**WORK TASK:** What lines in the records below include the word "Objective"? Return each one.

*** EXERCISE DATA Section Begins ***

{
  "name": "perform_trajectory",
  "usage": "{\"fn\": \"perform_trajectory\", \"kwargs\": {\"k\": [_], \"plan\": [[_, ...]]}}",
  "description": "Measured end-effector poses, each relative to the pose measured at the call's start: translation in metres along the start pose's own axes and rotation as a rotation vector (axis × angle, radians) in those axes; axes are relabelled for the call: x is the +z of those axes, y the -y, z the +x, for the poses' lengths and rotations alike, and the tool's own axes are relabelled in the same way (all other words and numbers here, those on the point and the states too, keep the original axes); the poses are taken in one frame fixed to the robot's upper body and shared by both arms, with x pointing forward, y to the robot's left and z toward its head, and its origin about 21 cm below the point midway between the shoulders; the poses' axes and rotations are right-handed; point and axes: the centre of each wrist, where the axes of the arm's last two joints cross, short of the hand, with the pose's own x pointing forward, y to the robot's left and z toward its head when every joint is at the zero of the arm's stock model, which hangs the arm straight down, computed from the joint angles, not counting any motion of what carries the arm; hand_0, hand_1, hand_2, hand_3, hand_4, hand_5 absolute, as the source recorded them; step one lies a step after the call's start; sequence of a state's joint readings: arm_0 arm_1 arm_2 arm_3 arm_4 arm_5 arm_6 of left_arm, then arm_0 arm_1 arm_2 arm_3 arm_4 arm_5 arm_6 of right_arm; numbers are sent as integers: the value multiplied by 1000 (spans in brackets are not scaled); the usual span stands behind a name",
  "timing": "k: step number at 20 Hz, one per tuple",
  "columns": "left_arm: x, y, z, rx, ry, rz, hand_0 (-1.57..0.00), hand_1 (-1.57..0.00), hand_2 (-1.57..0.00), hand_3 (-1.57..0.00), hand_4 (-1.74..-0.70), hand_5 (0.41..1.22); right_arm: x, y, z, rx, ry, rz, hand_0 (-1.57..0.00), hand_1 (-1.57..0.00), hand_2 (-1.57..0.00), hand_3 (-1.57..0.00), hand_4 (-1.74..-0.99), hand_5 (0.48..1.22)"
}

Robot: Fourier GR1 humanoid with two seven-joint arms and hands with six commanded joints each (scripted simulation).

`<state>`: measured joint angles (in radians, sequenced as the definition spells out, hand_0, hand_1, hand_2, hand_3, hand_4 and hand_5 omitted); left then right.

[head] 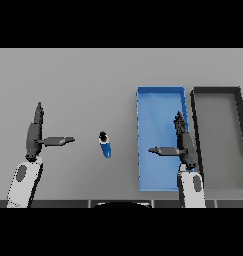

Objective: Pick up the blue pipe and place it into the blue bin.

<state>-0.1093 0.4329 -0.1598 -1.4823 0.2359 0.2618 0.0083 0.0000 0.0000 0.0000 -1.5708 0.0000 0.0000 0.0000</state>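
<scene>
At lower right, the right hand (185,145) hangs over the blue bin (155,107), fingers straight, thumb spread. At lower left, the left hand (35,135) is likewise spread open. The blue pipe (105,145) lies on the table (83,75) at centre, between hands. A dark bin (218,90) sits at far right.

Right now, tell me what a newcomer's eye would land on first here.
The blue bin stands out right of centre, with the right hand open above its right edge. Left of it the small blue pipe lies alone on the grey table. A dark bin sits far right; the left hand shows open at left.
</scene>
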Motion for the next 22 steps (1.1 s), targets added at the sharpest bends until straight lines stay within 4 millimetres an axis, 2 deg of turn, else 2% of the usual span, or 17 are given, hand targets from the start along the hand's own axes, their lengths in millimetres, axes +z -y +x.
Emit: {"fn": "perform_trajectory", "kwargs": {"k": [6, 7, 9, 13, 16, 18, 19, 22], "plan": [[-9, 5, 2, 2, -2, 3, 1, 1, 1, 1, -967, 594, -7, 7, -2, 4, -13, -4, 1, 1, 1, 1, -1210, 594], [-8, -5, 5, -79, 48, -148, 1, 1, 1, 1, -969, 595, -6, 14, 7, 156, 60, 62, 1, 1, 1, 1, -1206, 592], [-10, -24, 9, -148, 67, -294, 1, 1, 1, 1, -971, 596, 2, 14, 13, 287, 117, 130, 1, 1, 1, 1, -1195, 588], [-8, -27, 5, -170, 86, -396, 1, 1, 1, 1, -965, 593, 5, 12, 16, 351, 113, 163, 1, 1, 1, 1, -1187, 585], [1, -32, 8, -171, 124, -474, 1, 1, 1, 1, -977, 583, 8, 15, 16, 358, 92, 154, 1, 1, 1, 1, -1187, 579], [9, -21, 12, -174, 124, -565, 1, 1, 1, 1, -989, 566, 7, 14, 19, 341, 103, 156, 1, 1, 1, 1, -1200, 580], [13, -24, 17, -184, 117, -596, 1, 1, 1, 1, -997, 548, 4, 14, 21, 342, 99, 155, 1, 1, 1, 1, -1209, 581], [28, -1, 24, -233, 49, -707, 1, 1, 1, 1, -1031, 496, 5, 12, 25, 320, 118, 165, 1, 1, 1, 1, -1229, 576]]}}
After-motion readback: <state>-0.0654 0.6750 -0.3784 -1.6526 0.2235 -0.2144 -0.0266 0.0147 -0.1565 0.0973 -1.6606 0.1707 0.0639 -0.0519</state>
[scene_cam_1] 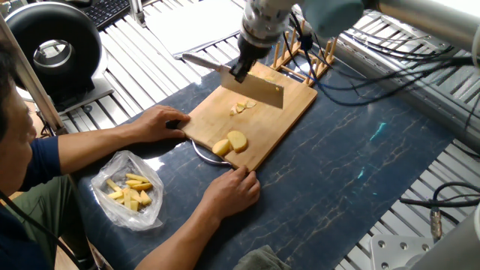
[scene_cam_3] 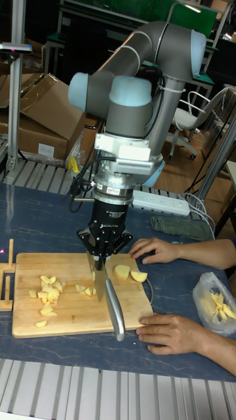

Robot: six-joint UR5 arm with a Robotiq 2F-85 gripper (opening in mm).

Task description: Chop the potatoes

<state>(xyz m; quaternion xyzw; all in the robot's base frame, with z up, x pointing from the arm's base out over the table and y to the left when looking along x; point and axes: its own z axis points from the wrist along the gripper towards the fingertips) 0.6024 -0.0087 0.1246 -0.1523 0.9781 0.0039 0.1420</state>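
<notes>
A robot arm is working at a dark blue worktop [scene_cam_1: 352, 172] where a wooden cutting board [scene_cam_1: 296, 101] is lying. The robot's hand [scene_cam_3: 103, 257] is clamping a cleaver [scene_cam_1: 259, 88] by the top of its blade, fingers closed tight on it, with the handle sticking out to one side. In the fixed view the blade is hanging in the air above the board, not touching the wood.

The potatoes are sitting in three groups on the board. Two large rounded chunks [scene_cam_1: 231, 142] are lying uncut at the near end, close to a person's hands. A few small pieces [scene_cam_1: 241, 107] are resting just beneath the blade. A scatter of small cut bits [scene_cam_3: 46, 289] is lying at the far end, visible in the tall fixed view.

The person's one hand [scene_cam_1: 157, 122] is pressing on the board's edge and the other hand [scene_cam_1: 231, 193] is steadying its near corner. A clear plastic bag [scene_cam_1: 129, 191] of yellow pieces is sitting apart on the worktop.

The chopping appears to be midway, between strokes. The next move likely calls for lining the blade over an uncut piece, probably the large chunks, and pressing straight down while keeping clear of the person's fingers.
</notes>
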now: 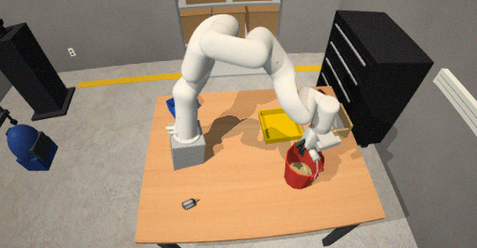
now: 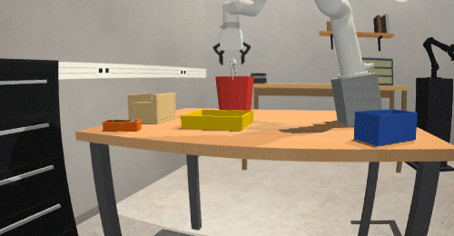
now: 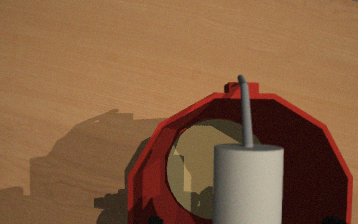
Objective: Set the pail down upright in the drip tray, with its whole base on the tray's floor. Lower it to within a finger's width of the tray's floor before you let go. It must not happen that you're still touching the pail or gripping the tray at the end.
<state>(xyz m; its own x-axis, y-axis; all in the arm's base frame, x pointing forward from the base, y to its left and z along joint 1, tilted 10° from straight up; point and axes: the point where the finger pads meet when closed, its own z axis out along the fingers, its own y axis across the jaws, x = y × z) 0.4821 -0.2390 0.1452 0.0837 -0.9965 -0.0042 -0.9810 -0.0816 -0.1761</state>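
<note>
The red pail (image 1: 301, 168) stands upright on the wooden table, its wire handle with a grey grip (image 2: 232, 67) raised above its mouth. It also shows in the side view (image 2: 234, 93) and in the wrist view (image 3: 241, 165), where the grip (image 3: 248, 182) fills the lower middle. My gripper (image 2: 231, 59) is open and empty, hanging right over the pail, its fingertips on either side of the top of the handle, not touching it. The yellow drip tray (image 1: 280, 125) lies empty on the table just beside the pail; it also shows in the side view (image 2: 217, 119).
A tan open box (image 2: 151, 107) and a small orange tray (image 2: 122, 124) sit near the table's edge by the black drawer cabinet (image 1: 372, 70). A blue bin (image 2: 385, 126) stands behind the arm's base (image 1: 187, 151). A small grey object (image 1: 189, 203) lies at the table's front.
</note>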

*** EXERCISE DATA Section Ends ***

**ANSWER TO THE PROBLEM:**
Objective: Pick up the blue pipe and place it into the blue bin.
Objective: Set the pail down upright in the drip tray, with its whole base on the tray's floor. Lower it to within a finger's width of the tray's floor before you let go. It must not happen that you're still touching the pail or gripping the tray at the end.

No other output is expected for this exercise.